The entire philosophy behind open source software or platforms, according to Sanger, is that material should be “released early and released often.”
“My enthusiasm for that idea is why I proposed to create a wiki encyclopedia the very evening that I first learned about wikis.”
“Everything has authorship; there is no anonymity,” says Moghadam.
The company strives to give everyone fair recognition, even if they aren’t considered to be “public figures” or “popular,” whatever that means today.
“You have to be proud of what you write, and there is token staking, which makes spamming other users, very difficult. This is because there are no anonymous users; we know who everyone is. We don’t delete pages for being about the wrong gender or race; we are more concerned with content that is properly cited and referenced.”
(4) Sophistication Level of Content Isn’t Ripe Enough
The former Wiki co-founder also believes that the material Wikipedia does post, just doesn’t go deeply enough into many of the topics that are deemed important to scholars and other professional academia.
“Wikipedia deletes far too many articles…and after I left, the ‘deletionists’ won; I’ve always been an ‘inclusionist.’”
Although joining the company in October 2017, Sanger’s involvement didn’t become public until December 2017, when he announced his role as the company’s chief information officer (CIO).
Solidifying the strength and force Everipedia brings to the world of information is the godfather of cryptocurrency, Brock Pierce. Pierce, a former child actor, most notably from The Mighty Ducks, and the chairman of the Bitcoin Foundation, for all intents and purposes, changed the very strategy that is now Everipedia’s biggest sell.
In early 2017, Moghadam sent Pierce the following Facebook message — “Yo, Brock, Everipedia should do an ICO!”
“You should tokenize.”
Little did Kazemian and the Everipedia team know that turning the project into its own cryptocurrency, or token, would set the stage for performances Wikipedia could never put on. By decentralizing this online encyclopedia, information could be made fully accessible in countries like Russia and China it would be typically censored.

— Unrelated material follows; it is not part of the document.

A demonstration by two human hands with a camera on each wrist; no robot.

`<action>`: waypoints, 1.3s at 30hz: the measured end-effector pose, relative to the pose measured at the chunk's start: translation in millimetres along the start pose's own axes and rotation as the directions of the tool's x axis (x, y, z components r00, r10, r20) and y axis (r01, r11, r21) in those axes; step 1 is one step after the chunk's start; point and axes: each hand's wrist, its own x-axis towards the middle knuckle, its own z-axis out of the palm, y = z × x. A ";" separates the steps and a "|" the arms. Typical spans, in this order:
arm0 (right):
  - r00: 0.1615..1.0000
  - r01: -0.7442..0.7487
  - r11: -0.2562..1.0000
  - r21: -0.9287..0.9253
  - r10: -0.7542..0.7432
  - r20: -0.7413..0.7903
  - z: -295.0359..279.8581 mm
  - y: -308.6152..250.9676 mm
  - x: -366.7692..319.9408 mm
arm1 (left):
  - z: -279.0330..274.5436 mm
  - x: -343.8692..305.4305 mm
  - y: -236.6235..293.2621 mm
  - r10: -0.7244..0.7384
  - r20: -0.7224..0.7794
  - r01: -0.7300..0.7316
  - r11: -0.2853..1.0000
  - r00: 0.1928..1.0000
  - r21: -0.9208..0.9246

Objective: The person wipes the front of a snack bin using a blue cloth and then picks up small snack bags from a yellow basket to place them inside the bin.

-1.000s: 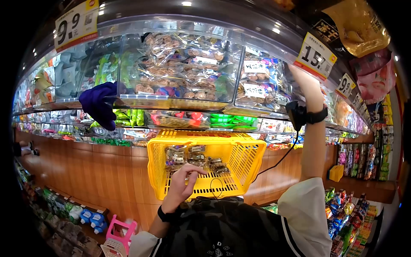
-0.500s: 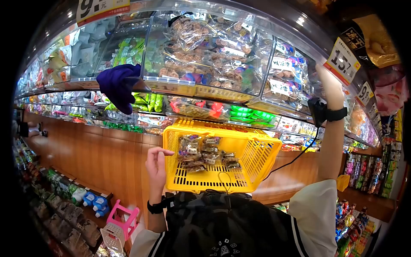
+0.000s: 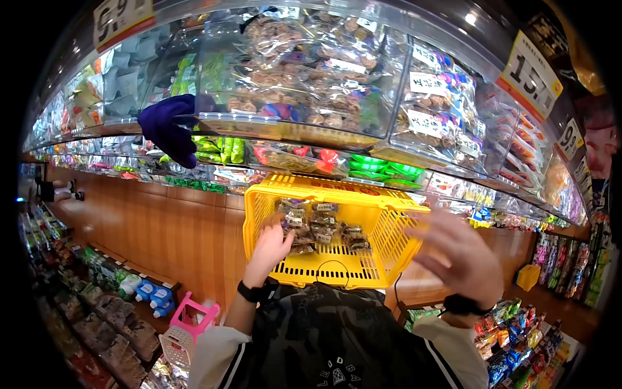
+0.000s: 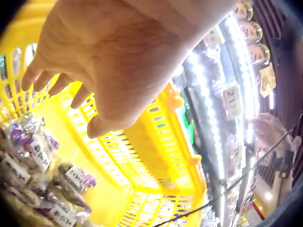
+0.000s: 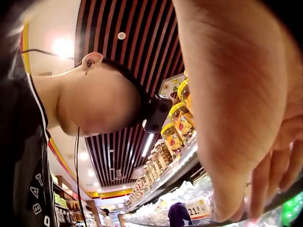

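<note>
A yellow plastic shopping basket (image 3: pixel 395 233) stands in front of the person, against the lower shelves. Several small clear snack packets (image 3: pixel 324 223) with white labels lie together in its left part. The left hand (image 3: pixel 269 249) is over the left side of the basket, its fingers right at the packets. In the left wrist view this hand (image 4: pixel 109 66) has its fingers loosely bent, with nothing between them. Blurred by motion, the right hand (image 3: pixel 463 259) overlaps the basket's right rim, fingers spread and nothing visible in them.
Clear shelf bins hold bagged brown snacks (image 3: pixel 278 84) and white-labelled packets (image 3: pixel 431 104). A dark purple cloth (image 3: pixel 170 129) hangs over the shelf edge. Behind to the left stands a pink stool (image 3: pixel 194 314); a cable (image 4: pixel 227 187) crosses the left wrist view.
The right hand has come back from the shelf bin under the 15 price tag to the basket's right side. The left hand moved left off the basket, then back over the packets.
</note>
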 end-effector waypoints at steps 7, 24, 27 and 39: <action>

When I asked Pierce why he suggested tokenization, he told me that adding an economic model to the open-source movement would help establish Everipedia as a superior product and resource to Wikipedia:
“Looking back at Wikipedia, it is one of the most important websites on the internet, though it looks like it’s from the 1990’s,” Pierce said. The reason for its old-school design is because it’s a non-profit, and typically in such scenarios, the team behind it isn’t quite large enough.

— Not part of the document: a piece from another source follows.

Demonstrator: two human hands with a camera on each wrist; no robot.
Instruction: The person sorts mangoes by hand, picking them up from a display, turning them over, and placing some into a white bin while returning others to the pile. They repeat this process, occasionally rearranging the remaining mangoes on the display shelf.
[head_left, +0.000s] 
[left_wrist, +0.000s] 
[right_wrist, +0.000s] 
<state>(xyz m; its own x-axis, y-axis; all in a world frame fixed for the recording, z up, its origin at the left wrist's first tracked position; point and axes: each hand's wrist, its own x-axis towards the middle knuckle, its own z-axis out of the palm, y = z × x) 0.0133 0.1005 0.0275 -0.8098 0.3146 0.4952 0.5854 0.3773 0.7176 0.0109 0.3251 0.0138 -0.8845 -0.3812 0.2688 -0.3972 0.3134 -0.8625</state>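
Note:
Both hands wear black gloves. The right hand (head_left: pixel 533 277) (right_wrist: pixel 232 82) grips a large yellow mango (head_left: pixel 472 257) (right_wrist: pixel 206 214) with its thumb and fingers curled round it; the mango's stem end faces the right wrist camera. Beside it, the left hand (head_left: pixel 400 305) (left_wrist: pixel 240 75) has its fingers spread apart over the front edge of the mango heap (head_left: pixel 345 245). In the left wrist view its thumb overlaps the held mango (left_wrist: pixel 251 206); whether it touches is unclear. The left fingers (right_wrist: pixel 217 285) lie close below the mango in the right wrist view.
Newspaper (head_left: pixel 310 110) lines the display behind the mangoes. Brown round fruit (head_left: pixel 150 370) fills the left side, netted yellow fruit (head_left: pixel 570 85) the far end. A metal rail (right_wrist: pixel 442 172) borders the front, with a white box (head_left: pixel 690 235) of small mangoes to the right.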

“Like most open-source projects, it relies entirely on free contributors,” he explained.
“The reason why open-source software hasn’t taken off in a huge way in over 20 years, even though we all recognize it’s a superior model, is because of a lack of economic incentives. People can only work on open-source projects in their free time, as they have to have their day jobs and have to make money. […] What the Blockchain and tokenization is doing is adding an economic model to the open-source movement, meaning today you can make more money working on open-source projects than you can working at Google or Facebook. So, if you tokenize the a system like Wikipedia, you should be able to create a system where the users — the contributors, are able to participate in the economic benefits of that platform, incentivizing them to continue creating content. And because of that model, that system should be a superior product to Wikipedia.”
Ultimately, the team took Pierce’s suggestion to heart, leaving the internet to Wikipedia, and turning to the Blockchain for Everipedia.
Specifically, the team would adopt a system similar to Steemit, which would allow for users to create a page in exchange for the user putting up tokens. All an incentive to create and manage content, properly.
Everipedia has most certainly hit the ground running, showing the Wikipedia community that it means business.
Currently, Everipedia hosts over 7,000 people who help contribute to the editing and creation of the website.